• YOUR TASK
Output exactly, with nothing added, the entries from the first line through the line with "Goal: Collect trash".

• RECORD EXCERPTS
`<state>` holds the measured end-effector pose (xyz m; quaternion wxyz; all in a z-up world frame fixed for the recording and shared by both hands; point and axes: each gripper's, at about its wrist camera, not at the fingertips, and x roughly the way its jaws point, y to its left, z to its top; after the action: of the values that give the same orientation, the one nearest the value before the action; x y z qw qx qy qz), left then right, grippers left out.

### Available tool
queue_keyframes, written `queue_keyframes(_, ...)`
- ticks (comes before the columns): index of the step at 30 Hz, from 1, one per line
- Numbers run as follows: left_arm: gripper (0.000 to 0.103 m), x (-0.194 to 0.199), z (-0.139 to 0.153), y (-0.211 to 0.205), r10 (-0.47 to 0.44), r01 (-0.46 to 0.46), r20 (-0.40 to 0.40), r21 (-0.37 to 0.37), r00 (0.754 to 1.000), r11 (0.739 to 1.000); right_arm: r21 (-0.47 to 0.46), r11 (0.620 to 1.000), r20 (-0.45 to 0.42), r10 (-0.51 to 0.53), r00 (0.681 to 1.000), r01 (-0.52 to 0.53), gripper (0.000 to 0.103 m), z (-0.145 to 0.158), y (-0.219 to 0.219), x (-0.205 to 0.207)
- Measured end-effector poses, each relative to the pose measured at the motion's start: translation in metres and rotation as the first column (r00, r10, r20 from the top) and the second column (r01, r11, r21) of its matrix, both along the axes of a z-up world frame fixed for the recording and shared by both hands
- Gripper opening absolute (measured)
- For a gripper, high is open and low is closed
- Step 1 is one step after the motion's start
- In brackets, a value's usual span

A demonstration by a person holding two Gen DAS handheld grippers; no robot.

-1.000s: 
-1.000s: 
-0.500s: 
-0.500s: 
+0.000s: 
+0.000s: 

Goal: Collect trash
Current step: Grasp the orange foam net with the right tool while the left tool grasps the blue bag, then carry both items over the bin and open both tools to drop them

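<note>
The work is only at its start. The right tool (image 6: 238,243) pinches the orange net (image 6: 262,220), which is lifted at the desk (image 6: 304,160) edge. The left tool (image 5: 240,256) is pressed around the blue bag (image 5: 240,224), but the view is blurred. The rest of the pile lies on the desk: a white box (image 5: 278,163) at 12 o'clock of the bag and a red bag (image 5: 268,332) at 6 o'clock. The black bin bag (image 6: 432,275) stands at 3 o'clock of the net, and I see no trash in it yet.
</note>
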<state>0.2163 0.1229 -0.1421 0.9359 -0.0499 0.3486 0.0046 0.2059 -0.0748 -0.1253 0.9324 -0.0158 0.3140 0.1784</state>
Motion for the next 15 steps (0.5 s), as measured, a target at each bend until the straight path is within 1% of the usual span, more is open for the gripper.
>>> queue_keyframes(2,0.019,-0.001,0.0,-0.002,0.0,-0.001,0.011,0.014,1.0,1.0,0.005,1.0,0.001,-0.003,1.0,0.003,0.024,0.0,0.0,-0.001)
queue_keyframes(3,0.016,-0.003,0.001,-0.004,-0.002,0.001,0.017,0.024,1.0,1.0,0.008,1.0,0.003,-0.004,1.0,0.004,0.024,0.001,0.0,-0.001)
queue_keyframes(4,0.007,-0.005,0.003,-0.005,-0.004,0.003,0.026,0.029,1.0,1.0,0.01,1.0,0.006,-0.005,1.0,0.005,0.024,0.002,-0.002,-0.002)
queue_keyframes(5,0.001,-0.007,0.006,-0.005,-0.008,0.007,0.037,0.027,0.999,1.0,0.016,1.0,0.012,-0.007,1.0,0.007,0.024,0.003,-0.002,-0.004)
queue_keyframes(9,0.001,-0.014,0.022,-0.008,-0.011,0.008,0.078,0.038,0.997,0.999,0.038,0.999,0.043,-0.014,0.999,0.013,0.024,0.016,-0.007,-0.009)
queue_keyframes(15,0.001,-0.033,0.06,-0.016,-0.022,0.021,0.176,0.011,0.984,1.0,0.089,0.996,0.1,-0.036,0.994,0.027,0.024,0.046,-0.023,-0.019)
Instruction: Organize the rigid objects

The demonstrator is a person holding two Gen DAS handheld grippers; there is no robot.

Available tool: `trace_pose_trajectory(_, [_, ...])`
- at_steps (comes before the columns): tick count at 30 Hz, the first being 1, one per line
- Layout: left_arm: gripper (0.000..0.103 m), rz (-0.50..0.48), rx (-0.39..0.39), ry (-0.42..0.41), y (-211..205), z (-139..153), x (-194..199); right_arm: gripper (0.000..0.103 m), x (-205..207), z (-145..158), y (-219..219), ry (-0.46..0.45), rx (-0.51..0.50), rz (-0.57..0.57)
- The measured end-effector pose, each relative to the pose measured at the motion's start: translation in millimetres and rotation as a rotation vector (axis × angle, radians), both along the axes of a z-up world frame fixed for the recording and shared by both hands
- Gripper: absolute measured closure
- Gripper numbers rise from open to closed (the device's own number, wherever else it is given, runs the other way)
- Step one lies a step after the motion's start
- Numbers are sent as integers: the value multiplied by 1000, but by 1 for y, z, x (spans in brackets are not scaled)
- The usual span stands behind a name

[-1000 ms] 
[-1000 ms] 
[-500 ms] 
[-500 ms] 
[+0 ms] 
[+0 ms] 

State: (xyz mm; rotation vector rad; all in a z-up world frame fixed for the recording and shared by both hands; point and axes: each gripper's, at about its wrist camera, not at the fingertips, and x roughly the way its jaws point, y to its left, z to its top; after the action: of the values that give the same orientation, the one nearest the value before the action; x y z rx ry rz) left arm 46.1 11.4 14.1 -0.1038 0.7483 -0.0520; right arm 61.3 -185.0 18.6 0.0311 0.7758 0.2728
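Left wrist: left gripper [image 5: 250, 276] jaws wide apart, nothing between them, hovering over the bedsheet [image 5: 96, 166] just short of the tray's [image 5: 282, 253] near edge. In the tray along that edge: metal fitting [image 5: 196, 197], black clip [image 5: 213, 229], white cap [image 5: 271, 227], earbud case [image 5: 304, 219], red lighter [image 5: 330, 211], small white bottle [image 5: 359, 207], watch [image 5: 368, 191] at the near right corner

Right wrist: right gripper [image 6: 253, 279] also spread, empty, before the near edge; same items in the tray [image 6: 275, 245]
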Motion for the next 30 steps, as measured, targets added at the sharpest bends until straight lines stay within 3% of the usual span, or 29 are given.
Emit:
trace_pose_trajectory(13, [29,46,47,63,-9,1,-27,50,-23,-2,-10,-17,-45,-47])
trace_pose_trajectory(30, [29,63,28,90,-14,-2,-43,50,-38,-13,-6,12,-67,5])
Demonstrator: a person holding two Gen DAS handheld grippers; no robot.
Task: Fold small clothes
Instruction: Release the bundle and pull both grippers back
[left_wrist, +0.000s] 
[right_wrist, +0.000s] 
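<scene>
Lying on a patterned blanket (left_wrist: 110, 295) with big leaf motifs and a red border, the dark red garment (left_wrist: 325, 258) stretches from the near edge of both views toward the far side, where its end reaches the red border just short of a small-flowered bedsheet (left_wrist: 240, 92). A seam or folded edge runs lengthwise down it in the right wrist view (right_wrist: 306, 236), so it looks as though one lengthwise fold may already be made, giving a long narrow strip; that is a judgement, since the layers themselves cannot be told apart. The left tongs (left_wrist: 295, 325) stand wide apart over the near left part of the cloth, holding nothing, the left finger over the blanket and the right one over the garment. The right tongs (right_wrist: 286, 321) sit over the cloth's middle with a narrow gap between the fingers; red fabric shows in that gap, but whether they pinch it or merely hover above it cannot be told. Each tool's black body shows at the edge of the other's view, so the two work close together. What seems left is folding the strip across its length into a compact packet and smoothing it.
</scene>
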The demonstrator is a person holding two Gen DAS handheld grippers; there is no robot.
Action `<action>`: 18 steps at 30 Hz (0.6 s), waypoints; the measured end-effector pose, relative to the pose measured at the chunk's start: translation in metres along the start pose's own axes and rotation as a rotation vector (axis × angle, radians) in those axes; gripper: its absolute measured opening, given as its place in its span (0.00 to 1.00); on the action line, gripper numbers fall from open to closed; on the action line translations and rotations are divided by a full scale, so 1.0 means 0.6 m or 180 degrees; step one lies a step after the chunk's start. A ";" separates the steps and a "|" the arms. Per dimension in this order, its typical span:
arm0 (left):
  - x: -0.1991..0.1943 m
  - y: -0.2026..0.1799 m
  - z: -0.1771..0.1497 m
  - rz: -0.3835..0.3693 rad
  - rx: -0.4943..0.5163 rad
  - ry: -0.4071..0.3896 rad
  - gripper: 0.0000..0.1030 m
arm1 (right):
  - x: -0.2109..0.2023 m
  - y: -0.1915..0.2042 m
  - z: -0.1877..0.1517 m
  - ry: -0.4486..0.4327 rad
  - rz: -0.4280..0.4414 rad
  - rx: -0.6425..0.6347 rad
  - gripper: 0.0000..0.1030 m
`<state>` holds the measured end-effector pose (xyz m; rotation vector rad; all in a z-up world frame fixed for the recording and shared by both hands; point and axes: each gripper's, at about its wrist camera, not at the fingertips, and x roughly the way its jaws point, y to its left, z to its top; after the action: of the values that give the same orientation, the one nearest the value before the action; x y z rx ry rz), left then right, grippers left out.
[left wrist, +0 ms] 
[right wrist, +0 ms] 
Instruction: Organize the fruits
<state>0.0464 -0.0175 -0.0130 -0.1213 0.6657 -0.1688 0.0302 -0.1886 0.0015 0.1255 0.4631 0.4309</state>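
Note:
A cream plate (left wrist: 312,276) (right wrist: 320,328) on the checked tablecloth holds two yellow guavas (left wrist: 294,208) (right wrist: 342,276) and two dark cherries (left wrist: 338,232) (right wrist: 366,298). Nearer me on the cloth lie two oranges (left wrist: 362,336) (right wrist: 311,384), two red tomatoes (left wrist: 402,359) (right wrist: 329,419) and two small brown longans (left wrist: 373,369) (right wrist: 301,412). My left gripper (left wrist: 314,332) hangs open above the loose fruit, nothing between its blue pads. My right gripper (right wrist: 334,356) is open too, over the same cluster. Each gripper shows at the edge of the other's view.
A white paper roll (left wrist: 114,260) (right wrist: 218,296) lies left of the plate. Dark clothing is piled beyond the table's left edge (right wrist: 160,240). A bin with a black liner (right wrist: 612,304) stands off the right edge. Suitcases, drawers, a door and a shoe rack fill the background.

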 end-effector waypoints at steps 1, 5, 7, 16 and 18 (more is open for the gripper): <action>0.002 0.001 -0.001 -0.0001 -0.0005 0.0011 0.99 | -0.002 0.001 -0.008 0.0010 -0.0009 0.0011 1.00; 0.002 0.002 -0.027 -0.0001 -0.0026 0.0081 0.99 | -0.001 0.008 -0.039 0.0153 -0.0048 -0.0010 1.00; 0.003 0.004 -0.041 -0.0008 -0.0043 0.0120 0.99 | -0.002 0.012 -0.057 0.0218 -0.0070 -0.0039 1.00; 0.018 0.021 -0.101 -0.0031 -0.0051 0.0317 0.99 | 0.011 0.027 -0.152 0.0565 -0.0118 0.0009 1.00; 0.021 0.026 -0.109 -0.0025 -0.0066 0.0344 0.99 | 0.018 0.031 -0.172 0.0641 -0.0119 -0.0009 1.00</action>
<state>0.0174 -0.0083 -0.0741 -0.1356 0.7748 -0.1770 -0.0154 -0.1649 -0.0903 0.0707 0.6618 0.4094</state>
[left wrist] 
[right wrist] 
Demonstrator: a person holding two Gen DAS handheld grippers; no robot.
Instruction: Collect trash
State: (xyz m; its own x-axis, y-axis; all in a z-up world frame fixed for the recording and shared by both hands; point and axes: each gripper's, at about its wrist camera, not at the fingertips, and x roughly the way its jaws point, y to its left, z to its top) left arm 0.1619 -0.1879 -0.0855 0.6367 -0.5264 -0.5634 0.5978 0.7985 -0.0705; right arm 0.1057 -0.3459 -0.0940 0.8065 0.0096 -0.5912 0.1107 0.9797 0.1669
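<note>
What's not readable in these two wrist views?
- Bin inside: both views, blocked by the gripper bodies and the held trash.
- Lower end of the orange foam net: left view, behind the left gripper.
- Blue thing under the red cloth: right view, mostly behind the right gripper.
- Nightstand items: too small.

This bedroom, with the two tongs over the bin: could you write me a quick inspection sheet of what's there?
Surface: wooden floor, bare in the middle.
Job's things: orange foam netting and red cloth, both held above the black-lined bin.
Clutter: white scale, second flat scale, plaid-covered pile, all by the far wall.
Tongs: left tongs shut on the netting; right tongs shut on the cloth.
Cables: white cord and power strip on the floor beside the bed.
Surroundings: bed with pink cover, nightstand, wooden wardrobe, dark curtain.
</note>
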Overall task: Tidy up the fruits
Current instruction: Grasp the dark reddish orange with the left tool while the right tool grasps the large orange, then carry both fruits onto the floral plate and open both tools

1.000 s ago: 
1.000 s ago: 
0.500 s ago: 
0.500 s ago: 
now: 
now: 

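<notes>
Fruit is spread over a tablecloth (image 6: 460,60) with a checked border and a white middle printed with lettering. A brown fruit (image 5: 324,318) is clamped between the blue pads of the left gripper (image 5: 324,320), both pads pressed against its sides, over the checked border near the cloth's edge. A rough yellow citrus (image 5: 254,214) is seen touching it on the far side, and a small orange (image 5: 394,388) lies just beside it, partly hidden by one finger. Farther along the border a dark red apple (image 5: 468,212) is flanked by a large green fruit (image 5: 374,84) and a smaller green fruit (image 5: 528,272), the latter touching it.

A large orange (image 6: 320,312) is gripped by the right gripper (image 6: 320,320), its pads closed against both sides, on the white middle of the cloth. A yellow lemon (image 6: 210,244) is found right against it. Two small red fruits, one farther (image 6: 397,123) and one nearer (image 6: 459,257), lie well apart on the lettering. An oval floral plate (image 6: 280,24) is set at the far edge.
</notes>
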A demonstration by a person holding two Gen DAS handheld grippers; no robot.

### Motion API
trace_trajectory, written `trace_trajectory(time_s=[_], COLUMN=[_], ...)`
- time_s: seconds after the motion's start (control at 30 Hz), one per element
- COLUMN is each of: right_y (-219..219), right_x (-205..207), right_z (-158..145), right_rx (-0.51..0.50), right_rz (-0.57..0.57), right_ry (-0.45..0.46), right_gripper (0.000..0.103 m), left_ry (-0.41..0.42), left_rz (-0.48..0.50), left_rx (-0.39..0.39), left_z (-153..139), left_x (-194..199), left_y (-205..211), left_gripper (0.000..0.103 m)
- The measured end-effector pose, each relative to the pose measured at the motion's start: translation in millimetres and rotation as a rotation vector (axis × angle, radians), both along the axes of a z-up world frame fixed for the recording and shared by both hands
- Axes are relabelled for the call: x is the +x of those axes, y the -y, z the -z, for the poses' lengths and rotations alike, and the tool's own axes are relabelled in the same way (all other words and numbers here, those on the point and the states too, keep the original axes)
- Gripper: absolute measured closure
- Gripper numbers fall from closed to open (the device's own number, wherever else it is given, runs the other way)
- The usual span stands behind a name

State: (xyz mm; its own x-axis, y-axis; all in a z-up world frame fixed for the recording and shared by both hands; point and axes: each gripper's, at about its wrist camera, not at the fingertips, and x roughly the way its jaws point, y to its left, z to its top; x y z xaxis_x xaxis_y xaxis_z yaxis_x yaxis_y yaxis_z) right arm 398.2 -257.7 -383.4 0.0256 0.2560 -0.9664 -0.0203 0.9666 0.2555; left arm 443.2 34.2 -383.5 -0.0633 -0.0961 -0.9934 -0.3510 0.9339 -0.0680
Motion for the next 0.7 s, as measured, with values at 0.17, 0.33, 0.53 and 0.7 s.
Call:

• TASK OUTPUT
`<state>` holds the measured end-effector pose (xyz m; quaternion wxyz; all in a z-up world frame fixed for the recording and shared by both hands; point and axes: each gripper's, at about its wrist camera, not at the fingertips, and x roughly the way its jaws point, y to its left, z to its top; after the action: of the values that give the same orientation, the one nearest the value before the action; x y z qw qx qy qz), left then right, grippers left out.

### Available tool
queue_keyframes, written `queue_keyframes(_, ...)`
- ticks (comes before the columns): index of the step at 30 Hz, from 1, one per line
- Numbers run as follows: left_arm: gripper (0.000 to 0.103 m), x (-0.194 to 0.199), z (-0.139 to 0.153), y (-0.211 to 0.205), r10 (-0.47 to 0.44), r01 (-0.46 to 0.46), r20 (-0.40 to 0.40), r21 (-0.37 to 0.37), r00 (0.754 to 1.000), r11 (0.739 to 1.000); right_arm: r21 (-0.47 to 0.46), r11 (0.620 to 1.000), r20 (-0.45 to 0.42), r10 (-0.51 to 0.53), r00 (0.681 to 1.000), r01 (-0.52 to 0.53), gripper (0.000 to 0.103 m), z (-0.145 to 0.158), y (-0.219 to 0.219), x (-0.205 to 0.207)
- Measured end-effector poses, each relative to the pose measured at the motion's start: translation in metres and rotation as the first column (r00, r10, r20 from the top) and the second column (r01, r11, r21) of its matrix, both along the axes of a z-up world frame fixed for the recording and shared by both hands
- Gripper opening absolute (measured)
- For a gripper, high is open and low is closed
- Step 1 is one step after the motion's start
- In brackets, a value's usual span

A demonstration by a person holding two Gen DAS handheld grippers; no robot.

-1.000s: 
-1.000s: 
-0.500s: 
-0.500s: 
+0.000s: 
+0.000s: 

Goal: Collect trash

The required output is complete.